**Description of the task**
The line containing "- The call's" and each line after it, through the final line of the data, are to be retyped exactly, with pictures left out.

═══

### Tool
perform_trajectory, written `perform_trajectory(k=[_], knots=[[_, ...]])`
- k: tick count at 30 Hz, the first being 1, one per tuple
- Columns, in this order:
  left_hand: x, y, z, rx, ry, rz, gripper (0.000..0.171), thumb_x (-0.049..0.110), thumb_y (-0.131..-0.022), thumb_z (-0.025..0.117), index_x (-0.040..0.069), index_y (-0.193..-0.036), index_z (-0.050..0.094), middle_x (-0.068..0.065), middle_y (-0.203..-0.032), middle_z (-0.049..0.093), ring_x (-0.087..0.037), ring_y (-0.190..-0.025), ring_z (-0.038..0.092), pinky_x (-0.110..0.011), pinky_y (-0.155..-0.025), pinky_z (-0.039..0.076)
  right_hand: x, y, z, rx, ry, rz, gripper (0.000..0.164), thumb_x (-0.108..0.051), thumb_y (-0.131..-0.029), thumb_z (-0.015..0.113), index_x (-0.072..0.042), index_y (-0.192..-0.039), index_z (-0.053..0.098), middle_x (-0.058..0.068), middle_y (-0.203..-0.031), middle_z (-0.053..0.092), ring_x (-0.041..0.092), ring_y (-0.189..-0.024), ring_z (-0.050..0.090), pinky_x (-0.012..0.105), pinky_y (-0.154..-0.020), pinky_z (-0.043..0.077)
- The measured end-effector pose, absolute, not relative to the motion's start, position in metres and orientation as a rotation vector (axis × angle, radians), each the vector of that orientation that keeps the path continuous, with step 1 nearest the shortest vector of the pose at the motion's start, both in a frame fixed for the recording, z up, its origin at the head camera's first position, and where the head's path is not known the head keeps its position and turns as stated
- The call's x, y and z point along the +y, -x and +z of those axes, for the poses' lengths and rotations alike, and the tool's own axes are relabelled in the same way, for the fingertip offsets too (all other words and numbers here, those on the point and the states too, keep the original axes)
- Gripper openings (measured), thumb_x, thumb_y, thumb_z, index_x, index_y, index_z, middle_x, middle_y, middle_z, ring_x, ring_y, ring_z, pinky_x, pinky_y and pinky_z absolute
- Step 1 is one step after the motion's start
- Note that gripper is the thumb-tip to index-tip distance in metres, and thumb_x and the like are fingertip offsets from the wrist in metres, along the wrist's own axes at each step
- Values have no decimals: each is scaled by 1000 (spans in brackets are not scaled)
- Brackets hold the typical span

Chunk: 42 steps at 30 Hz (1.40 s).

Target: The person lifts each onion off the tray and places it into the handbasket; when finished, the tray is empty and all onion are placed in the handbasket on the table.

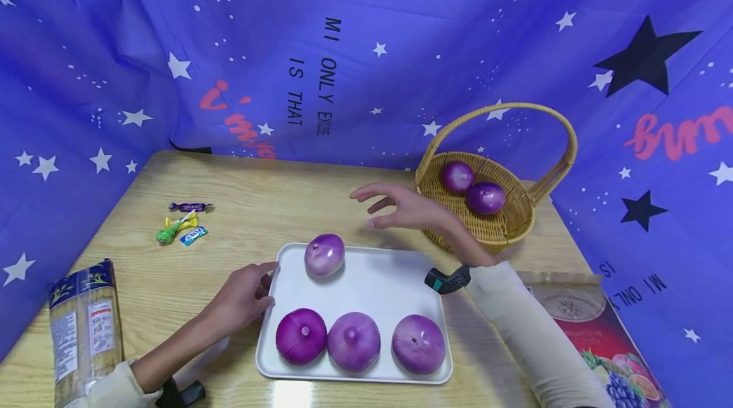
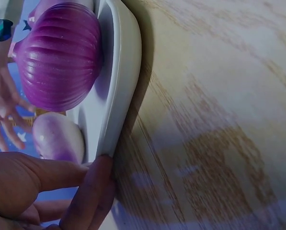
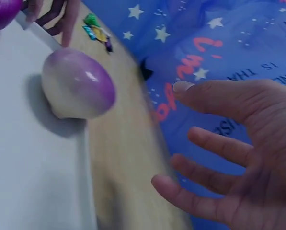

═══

**Solved problem**
- The call's x, y and z point along the +y, -x and +z of those axes, for the poses' lengths and rotations alike, and the tool's own axes are relabelled in the same way, for the fingertip offsets too (all other words and numbers here, those on the point and the states too, keep the original axes)
- Gripper openings (measured), thumb_x, thumb_y, thumb_z, index_x, index_y, index_z, middle_x, middle_y, middle_z, ring_x, ring_y, ring_z, pinky_x, pinky_y and pinky_z absolute
- Step 1 is one step after the motion's start
- Note that gripper is the thumb-tip to index-tip distance in metres, and thumb_x and the like are fingertip offsets from the wrist in metres, along the wrist's own axes at each step
- Values have no decimals: each is scaled by 1000 (spans in brackets are not scaled)
- Brackets hold the typical span

Chunk: 42 steps at 30 Hz (1.40 s).

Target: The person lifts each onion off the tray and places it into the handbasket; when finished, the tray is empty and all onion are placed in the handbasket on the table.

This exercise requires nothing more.